2. Centrifuge the tube at 1,000× g for 5 min.
3. Remove the supernatant and wash with 5 mL of PBS twice.
4. Centrifuge the tube at 1,000× g for 5 min.
5. Remove the supernatant.
6. Dissociate spheroids with 1 mL of Accutase (700 U/mL) for 15 min at 37 °C.
7. Recover cells with 9 mL of [13C]6-glucose NBM.
8. Count the cells.
B. Labeled substrate administration
1. Seed 500,000 P3 cells in 6-well plates with [13C]6-glucose NBM.
2. Incubate cells for 0, 24, and 48 h in normoxia (21% O2) or in hypoxia (0.1% O2).
C. Cells extracts for metabolomics data acquisition
1. For cells in suspension (fast filtration method):
a. Drop 1 mL of cell culture on a filter membrane with 0.2 μm.
b. Rinse the filter with 2 mL of PBS.
c. Quickly remove the filter membrane from the filtration unit, put it on an aluminum foil, and freeze it in liquid nitrogen.
d. Store the filter membrane at -80 °C.
2. For cell supernatants:
a. Recover the filtered supernatant from the filtration unit.
b. Store the supernatant at -80 °C before shipment.
3. Follow the guidance of the core services. In our case, the metabolomic profiling was performed in collaboration with MetaboHub-MetaToul.
D. RNA purification for transcriptomics data acquisition
1. Seed 500,000 P3 cells in 6-well plates with cNBM.
2. Incubate cells for 0, 24, and 48 h in normoxia (21% O2) or hypoxia (0.1% O2).
3. Freeze the cells as in section C.
4. Extract the RNA from fresh frozen cells using the Qiagen RNeasy Mini kit according to the manufacturer's protocol.

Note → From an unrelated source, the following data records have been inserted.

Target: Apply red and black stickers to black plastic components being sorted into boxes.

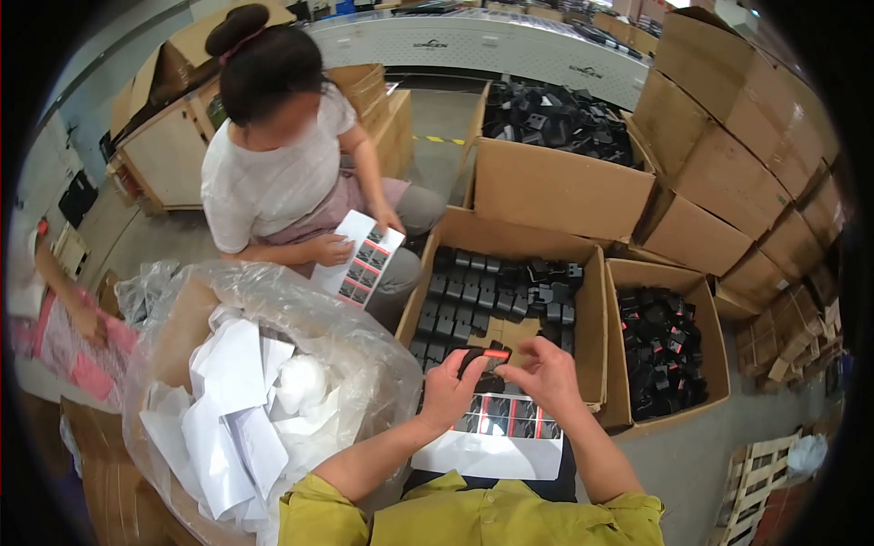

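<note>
My left hand (446, 391) is closed on a small black plastic part (471, 358), held up over my lap. A red and black sticker (497, 353) shows on the side of the part facing my right hand. My right hand (550, 373) is close beside it, thumb and fingertips pinched together; whatever lies between them is too small to make out. Across my lap lies a white sheet (496, 455) with rows of red and black stickers, partly hidden by my hands. Just beyond, an open carton (594, 350) holds stacked rows of black parts (455, 296).
On the right stands a carton (719, 382) of loose black parts with red marks. A plastic-lined box (164, 364) of white paper sits at left. Across from me, a seated person (282, 173) holds another sticker sheet (360, 264). Tall stacked cartons (728, 118) rise at far right.
</note>
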`<state>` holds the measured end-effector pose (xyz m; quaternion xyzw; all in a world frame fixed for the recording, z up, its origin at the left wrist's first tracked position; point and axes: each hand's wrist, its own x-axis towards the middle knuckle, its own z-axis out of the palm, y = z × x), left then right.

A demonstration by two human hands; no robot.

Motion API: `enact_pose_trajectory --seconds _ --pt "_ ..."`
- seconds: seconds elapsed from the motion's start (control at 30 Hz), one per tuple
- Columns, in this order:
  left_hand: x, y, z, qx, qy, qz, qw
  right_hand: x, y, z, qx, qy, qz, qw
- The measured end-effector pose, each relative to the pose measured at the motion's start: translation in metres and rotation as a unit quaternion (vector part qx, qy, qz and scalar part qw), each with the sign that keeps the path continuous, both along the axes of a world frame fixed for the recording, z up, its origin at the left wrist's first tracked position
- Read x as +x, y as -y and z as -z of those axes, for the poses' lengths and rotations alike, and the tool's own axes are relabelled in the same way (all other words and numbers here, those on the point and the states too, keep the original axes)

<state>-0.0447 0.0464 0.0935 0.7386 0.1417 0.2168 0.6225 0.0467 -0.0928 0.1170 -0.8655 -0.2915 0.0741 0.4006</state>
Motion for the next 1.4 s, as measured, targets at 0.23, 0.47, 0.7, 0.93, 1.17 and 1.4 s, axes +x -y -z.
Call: enact_pose_trajectory --seconds 0.23,0.47,0.7,0.93,1.17,1.4 --pt "0.004 0.001 0.005 -0.097 -0.025 0.060 0.993 -0.020 0.000 0.031 0.185 -0.324 -0.051 0.926" --pt "0.004 0.017 0.024 -0.096 -0.085 0.163 0.978 -0.031 0.039 0.052 0.274 -0.320 -0.053 0.905" --pt "0.009 0.016 0.029 -0.044 -0.055 0.124 0.990 0.040 0.143 0.058 0.326 -0.398 0.232 0.826" --pt "0.009 0.019 0.042 0.104 -0.113 0.101 0.983 0.052 0.174 0.086 0.290 -0.324 0.243 0.867" --pt "0.000 0.010 0.073 0.230 -0.145 0.115 0.955 0.016 0.069 0.099 -0.100 0.000 -0.104 0.990" --pt "0.003 0.008 0.062 0.220 -0.149 0.074 0.961 0.014 0.059 0.112 -0.051 -0.176 -0.189 0.965"
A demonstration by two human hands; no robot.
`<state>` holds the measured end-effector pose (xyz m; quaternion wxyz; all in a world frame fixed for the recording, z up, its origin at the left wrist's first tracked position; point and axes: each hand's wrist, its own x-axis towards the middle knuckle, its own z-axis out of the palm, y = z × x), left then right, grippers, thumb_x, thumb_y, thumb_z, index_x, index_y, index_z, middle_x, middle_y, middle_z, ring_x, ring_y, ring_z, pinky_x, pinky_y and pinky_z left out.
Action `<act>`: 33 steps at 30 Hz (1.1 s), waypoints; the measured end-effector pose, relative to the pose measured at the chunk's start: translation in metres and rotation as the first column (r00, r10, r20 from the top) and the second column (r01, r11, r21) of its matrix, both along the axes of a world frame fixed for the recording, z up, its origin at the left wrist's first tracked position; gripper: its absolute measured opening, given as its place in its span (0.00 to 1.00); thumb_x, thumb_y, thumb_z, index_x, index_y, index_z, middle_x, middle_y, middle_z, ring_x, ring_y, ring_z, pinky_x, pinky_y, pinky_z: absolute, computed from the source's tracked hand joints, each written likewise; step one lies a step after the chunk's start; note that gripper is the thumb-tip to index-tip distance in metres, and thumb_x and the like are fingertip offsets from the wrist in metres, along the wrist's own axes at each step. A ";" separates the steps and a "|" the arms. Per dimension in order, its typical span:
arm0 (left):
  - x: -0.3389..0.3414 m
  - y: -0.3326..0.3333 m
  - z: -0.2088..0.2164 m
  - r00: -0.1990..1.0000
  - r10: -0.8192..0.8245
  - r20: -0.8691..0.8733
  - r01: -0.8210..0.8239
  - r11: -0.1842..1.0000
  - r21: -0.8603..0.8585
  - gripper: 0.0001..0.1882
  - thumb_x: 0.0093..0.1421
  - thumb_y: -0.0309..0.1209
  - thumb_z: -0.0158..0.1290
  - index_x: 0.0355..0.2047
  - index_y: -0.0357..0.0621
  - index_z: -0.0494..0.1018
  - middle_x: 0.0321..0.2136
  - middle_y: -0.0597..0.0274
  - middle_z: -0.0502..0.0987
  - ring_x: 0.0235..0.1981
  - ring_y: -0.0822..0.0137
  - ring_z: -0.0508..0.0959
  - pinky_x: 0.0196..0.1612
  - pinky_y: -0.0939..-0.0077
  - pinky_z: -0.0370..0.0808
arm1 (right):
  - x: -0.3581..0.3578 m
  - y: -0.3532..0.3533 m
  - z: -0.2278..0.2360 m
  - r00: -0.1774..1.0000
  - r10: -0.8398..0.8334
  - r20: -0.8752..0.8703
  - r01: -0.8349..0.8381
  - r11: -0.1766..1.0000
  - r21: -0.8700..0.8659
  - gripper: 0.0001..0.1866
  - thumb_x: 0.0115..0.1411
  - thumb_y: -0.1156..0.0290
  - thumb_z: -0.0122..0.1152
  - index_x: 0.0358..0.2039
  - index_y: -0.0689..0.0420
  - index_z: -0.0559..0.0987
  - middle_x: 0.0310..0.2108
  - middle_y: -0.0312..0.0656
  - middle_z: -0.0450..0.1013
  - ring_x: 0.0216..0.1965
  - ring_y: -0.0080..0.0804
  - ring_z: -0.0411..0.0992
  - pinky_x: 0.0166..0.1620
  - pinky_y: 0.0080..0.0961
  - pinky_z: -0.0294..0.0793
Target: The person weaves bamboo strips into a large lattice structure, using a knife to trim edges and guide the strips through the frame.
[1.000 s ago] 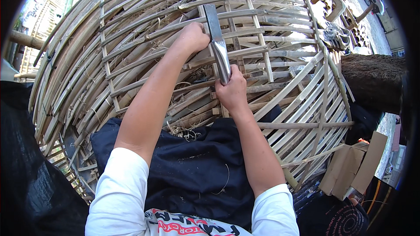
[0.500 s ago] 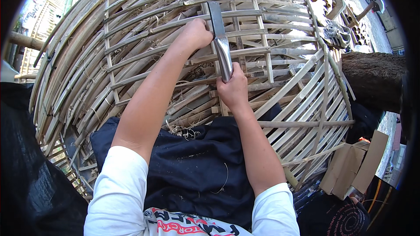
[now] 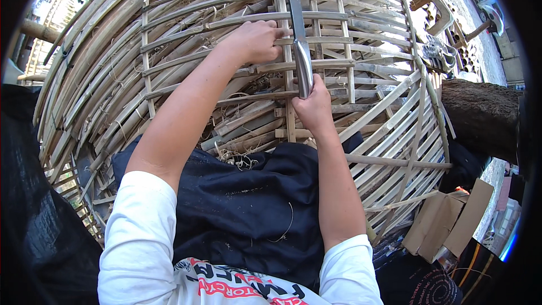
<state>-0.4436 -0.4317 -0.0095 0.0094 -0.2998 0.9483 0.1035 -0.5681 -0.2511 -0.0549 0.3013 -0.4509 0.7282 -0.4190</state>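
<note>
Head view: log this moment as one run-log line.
right hand: grips metal tool by handle | left hand: at bamboo lattice, left of blade | cardboard box: lower right

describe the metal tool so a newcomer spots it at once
Find the big bamboo lattice across the upper view. Over it, the right hand holds the metal tool by its lower end. Its dark flat blade and shiny handle stand out among pale strips.

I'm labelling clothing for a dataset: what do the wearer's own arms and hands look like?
The left hand and right hand are bare; no glove, watch or bracelet shows. The forearms are uncovered too. Plain white short sleeves end near the elbows, belonging to a white shirt with red and black print.
</note>
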 end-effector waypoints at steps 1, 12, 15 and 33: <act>0.001 0.001 0.002 0.999 -0.019 0.026 0.020 0.999 -0.026 0.25 0.53 0.37 0.55 0.53 0.47 0.71 0.42 0.53 0.73 0.47 0.53 0.75 0.49 0.60 0.73 | 0.000 0.000 0.002 1.000 -0.005 0.018 0.005 1.000 -0.002 0.18 0.44 0.78 0.57 0.40 0.63 0.74 0.28 0.46 0.75 0.28 0.36 0.74 0.36 0.30 0.74; -0.007 -0.014 -0.005 0.993 -0.113 0.020 0.114 0.989 -0.094 0.24 0.48 0.41 0.63 0.43 0.44 0.75 0.43 0.55 0.76 0.47 0.53 0.76 0.48 0.61 0.76 | 0.006 -0.002 -0.003 0.986 -0.022 -0.164 0.020 1.000 -0.014 0.19 0.46 0.78 0.67 0.39 0.61 0.71 0.34 0.50 0.78 0.38 0.51 0.77 0.42 0.40 0.75; -0.014 -0.014 -0.005 0.996 -0.083 0.014 0.084 0.995 -0.046 0.30 0.45 0.44 0.63 0.49 0.47 0.74 0.43 0.53 0.77 0.47 0.51 0.76 0.50 0.59 0.74 | 0.003 -0.001 -0.006 0.988 -0.019 -0.151 0.015 1.000 -0.025 0.19 0.47 0.79 0.65 0.39 0.63 0.70 0.33 0.54 0.77 0.38 0.55 0.76 0.42 0.42 0.74; -0.015 -0.018 -0.006 0.973 -0.230 0.026 0.229 0.942 -0.247 0.21 0.51 0.26 0.58 0.47 0.53 0.73 0.39 0.60 0.73 0.43 0.58 0.78 0.44 0.67 0.76 | 0.004 0.003 -0.002 0.966 0.097 -0.240 -0.100 0.995 0.001 0.22 0.47 0.78 0.66 0.42 0.62 0.69 0.34 0.58 0.74 0.40 0.59 0.73 0.44 0.46 0.72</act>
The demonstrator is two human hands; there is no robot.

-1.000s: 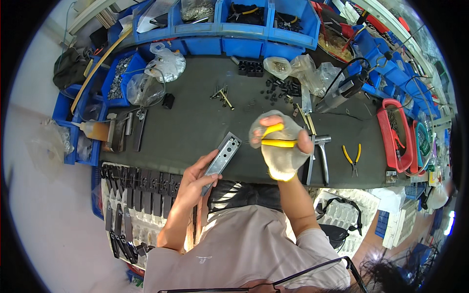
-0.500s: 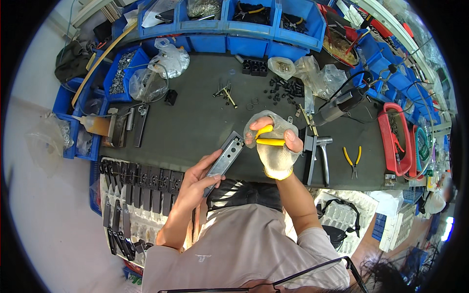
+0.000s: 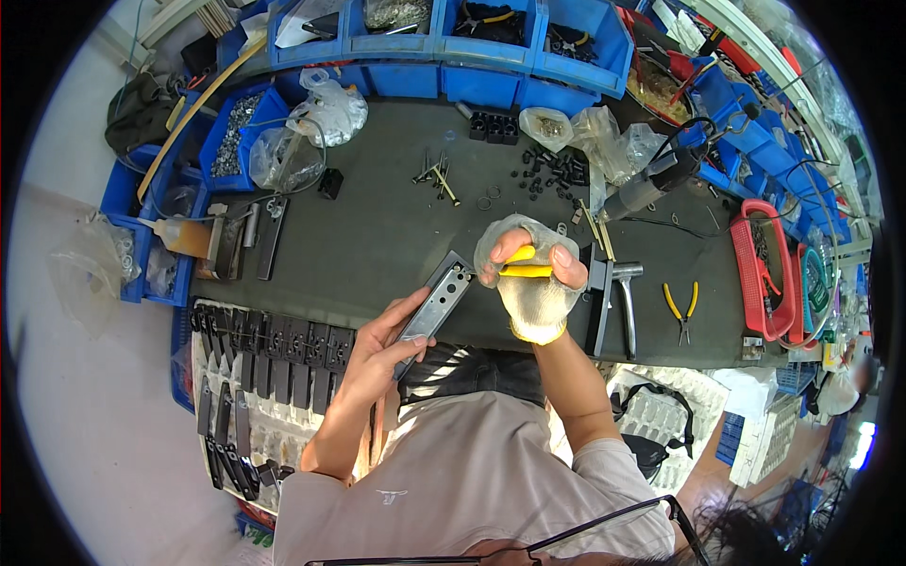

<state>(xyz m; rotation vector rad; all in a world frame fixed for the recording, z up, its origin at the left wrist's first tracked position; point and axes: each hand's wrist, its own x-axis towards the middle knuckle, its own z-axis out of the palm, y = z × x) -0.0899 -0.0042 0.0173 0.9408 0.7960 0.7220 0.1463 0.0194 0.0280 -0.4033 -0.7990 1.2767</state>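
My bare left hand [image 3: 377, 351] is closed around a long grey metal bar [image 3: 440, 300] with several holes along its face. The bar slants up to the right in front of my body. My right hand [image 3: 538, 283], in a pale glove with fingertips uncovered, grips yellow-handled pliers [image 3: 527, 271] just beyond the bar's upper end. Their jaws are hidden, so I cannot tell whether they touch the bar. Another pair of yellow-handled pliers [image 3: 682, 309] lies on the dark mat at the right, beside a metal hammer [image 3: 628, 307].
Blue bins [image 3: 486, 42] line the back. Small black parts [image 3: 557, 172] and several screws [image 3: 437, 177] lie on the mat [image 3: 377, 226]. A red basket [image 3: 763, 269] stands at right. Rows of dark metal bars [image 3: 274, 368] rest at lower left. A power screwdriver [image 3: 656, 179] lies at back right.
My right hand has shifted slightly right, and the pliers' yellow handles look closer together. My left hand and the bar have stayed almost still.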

5. Check the quality and quantity of RNA. We used a fragment analyzer (Agilent) with the company's Standard Sensitivity RNA Kit (DNF‐471). Transcriptomic sequencing was performed in collaboration with the Core Unit for Molecular Tumor Diagnostics (CMTD), National Center for Tumor Diseases (NCT), Dresden, Germany.
E. Shipping of the biological samples for omics data acquisition
Send all the samples in dry ice. This is valid for both samples shipped to the metabolomics core and samples shipped to the transcriptomics platform. Metabolomics data acquisition and RNA sequencing are out of the scope of this protocol; both can be consulted in our previous publication [2].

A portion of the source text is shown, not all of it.